TO DO:
Whenever a line in the listing contains "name", copy that line.

__________________________________________________

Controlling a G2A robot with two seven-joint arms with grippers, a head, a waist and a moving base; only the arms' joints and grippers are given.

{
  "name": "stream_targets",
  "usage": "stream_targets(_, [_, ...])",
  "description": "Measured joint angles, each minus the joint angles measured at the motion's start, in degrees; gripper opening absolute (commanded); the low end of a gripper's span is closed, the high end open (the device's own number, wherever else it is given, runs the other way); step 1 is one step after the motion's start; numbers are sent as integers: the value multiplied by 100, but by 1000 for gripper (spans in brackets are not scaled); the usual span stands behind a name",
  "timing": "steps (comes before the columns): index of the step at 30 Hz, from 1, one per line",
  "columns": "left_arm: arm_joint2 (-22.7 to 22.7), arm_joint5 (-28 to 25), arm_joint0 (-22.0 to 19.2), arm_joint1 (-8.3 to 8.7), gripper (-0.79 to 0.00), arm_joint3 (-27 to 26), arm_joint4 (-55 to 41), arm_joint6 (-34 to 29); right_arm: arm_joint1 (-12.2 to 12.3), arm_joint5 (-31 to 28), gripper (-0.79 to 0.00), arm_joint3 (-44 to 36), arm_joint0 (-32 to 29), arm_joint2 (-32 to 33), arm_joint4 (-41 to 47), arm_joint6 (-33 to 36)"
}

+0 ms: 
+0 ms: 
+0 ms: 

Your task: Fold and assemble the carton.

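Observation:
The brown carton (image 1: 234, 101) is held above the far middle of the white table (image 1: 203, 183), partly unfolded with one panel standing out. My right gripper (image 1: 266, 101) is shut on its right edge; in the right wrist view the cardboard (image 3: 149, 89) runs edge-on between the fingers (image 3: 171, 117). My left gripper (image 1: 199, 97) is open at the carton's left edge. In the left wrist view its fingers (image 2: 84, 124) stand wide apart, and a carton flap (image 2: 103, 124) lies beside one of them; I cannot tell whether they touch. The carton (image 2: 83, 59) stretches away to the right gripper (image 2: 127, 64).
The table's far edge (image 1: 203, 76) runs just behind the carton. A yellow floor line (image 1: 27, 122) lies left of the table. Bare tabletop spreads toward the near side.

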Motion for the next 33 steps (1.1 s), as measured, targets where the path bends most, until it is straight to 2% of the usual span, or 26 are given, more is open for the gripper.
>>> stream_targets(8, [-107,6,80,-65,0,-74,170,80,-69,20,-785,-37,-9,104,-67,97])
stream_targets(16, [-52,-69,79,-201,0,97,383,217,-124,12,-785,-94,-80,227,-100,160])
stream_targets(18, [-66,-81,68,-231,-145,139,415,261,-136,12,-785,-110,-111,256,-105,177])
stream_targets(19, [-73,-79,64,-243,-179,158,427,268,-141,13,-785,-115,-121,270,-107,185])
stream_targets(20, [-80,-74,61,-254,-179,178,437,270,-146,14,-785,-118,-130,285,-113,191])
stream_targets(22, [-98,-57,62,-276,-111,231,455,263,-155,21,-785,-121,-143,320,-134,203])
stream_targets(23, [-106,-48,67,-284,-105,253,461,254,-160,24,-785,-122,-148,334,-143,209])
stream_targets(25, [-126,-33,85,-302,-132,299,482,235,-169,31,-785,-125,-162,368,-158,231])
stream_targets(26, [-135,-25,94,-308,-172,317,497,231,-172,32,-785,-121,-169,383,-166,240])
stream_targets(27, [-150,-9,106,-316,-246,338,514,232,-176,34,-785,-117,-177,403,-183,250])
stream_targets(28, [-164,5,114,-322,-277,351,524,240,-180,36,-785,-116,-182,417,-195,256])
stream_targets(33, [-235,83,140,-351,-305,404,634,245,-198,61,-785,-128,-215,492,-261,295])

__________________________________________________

ANSWER AREA:
  "name": "stream_targets",
  "description": "Measured joint angles, each minus the joint angles measured at the motion's start, in degrees; gripper opening absolute (commanded); the low end of a gripper's span is closed, the high end open (the device's own number, wherever else it is given, runs the other way); step 1 is one step after the motion's start; numbers are sent as integers: the value multiplied by 100, but by 1000 for gripper (spans in brackets are not scaled); the usual span stands behind a name",

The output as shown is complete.